Lee Enterprises and the Newspaper Business in Virginia

by James C. Sherlock

Lee Enterprises, about whose frantic search for cash I wrote yesterday, owns a dozen newspapers in Virginia.

For now.

  1. The Daily Progress – Charlottesville
  2. The Free Lance-Star – Fredericksburg
  3. Register & Bee/Go Dan River – Danville
  4. Bristol Herald Courier – Tricities – Bristol
  5. Martinsville Bulletin – Martinsville
  6. The News & Advance – Lynchburg
  7. The News Virginian – Waynesboro
  8. Richmond Times-Dispatch – Richmond
  9. The Roanoke Times – Roanoke
  10. Culpeper Star-Exponent – Culpeper
  11. SWVA Today – Wytheville
  12. The Franklin News-Post – Rocky Mount

Lee’s current nationwide total of what it calls news “brands” is 85. It is a small and highly leveraged business.

This morning its stock (LEE:NASDAQ) market cap is about $81M at $13.37 per share at yesterday’s close. With $433M in debt, the enterprise value is $524M (Schwab).

Lee is teetering financially, and has been since it successfully but expensively fought off a late 2021 hostile takeover bid from Alden Global Capital, a hedge fund.

Alden owns The Virginian-Pilot, the Commonwealth’s largest daily, and the Daily Press on the Peninsula. It has been written that Alden’s business model is simple:

gut the staff, sell the real estate, jack up subscription prices, and wring out as much cash as possible.

We have already seen Lee Enterprises gut the staffs of its Virginia papers.

I haven’t tracked the real estate transactions, but now it is jacking up subscription prices to avoid selling its inventory or trying to obtain additional financing.

We’ve seen this play before.

The quick ratio describes a company’s short-term liquidity position — the ability to meet its short-term obligations with its most liquid assets.
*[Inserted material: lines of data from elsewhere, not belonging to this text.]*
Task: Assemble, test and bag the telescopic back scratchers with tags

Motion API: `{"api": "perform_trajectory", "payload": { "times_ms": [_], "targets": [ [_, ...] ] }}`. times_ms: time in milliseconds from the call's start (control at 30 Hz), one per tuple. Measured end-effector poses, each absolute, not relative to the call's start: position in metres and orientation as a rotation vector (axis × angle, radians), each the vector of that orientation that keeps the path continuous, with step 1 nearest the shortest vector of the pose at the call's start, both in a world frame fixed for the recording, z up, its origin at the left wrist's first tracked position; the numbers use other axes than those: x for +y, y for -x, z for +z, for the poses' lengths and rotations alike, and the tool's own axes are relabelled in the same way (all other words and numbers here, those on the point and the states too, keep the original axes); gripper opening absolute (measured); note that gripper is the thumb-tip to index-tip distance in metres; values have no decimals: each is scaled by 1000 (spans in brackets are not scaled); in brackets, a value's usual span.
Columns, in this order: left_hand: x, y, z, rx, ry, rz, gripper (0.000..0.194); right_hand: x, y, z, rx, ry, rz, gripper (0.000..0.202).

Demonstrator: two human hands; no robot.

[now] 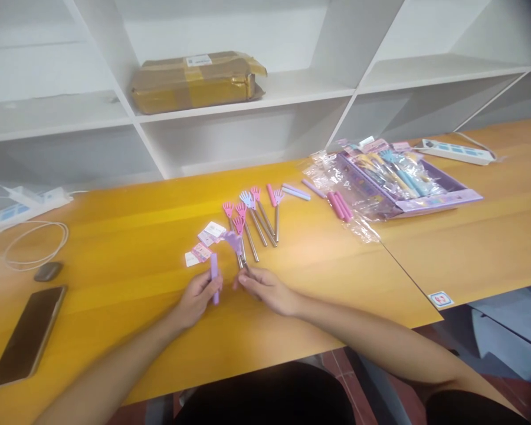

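Note:
My left hand (pixel 201 295) is closed around a purple handle sleeve (pixel 214 277), held upright. Close beside it, my right hand (pixel 265 289) pinches the metal rod of a back scratcher whose purple, hand-shaped head (pixel 233 241) points up and away from me. The sleeve and the scratcher are apart. Beyond my hands, several back scratchers with pink or blue heads (pixel 246 198) and bare metal rods lie on the table. Printed cards (pixel 202 252) lie to their left. Loose pink handle sleeves (pixel 340 206) and blue and purple handle sleeves (pixel 296 192) lie to the right.
A purple display box (pixel 442 203) with wrapped scratchers stands at the right, clear plastic wrap (pixel 365 227) beside it. A phone (pixel 26 336), a small dark case (pixel 48 271) and a cable lie left. Power strips (pixel 458 152) sit at both sides. A taped carton (pixel 194 82) rests on the shelf.

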State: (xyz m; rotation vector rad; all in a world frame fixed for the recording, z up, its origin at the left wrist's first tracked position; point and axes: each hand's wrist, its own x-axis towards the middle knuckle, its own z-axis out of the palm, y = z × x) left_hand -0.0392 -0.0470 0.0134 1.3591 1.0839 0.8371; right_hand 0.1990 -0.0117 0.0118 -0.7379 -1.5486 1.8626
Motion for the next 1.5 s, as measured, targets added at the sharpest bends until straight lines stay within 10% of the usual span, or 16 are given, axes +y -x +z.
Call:
{"api": "perform_trajectory", "payload": {
  "times_ms": [600,1500],
  "targets": [
    [-47,31,31,1202,-1792,699,15,33,-218,21,-1288,764,1611,48],
    [-43,24,23,1226,-1729,757,46,40,-231,23,-1390,567,1636,39]
  ]
}}
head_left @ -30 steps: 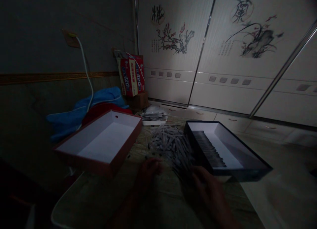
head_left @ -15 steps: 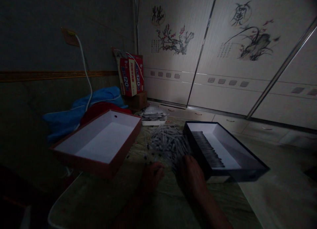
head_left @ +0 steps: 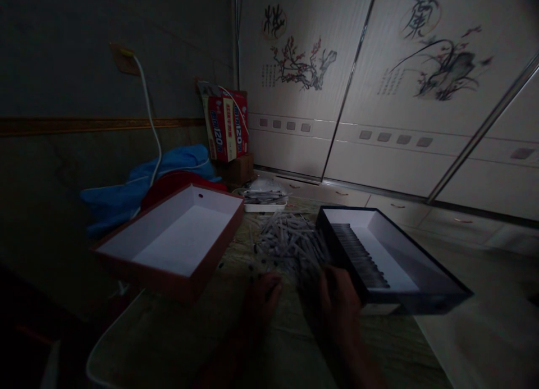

If the quick ratio is less than one, it will have to raise cash or sell assets to meet those obligations if called.

Lee’s three-year average quick ratio has been 0.63 (Reuters).

The current ratio compares all of a firm’s current assets to its current liabilities. Lee’s current ratio is 0.83 (Reuters). That means it may have problems meeting its current obligations.

With a debt-to-equity ratio of 44.9 (Reuters) — the ideal ratio is considered less than 1 — borrowing more money at affordable rates doesn’t seem an option.

The picture has been worsening (Reuters):

For the 26 weeks ended 26 March 2023, Lee Enterprises Inc revenues decreased 9% to $355.8M. Net loss totaled $4.8M vs. income of $5.4M. Revenues reflect Page Views (User Traffic) – Number – Tot decrease of 7% to 699M, Advertising and marketing services decrease of 10% to $167.3M, Subscription decrease of 9% to $158.3M. Net loss reflects Assets loss (gain) on sales, impairments decrease of 73% to $3.4M (income), Other.

Lee’s stock lost half its value between February 1 and May 5 of this year.

That is the background for its current attempt at massive subscription price raises.

Not even Alden, which offered $24 a share in cash in the takeover attempt in late 2021, may want Lee’s newspapers if it sells off what is left of the real estate assets.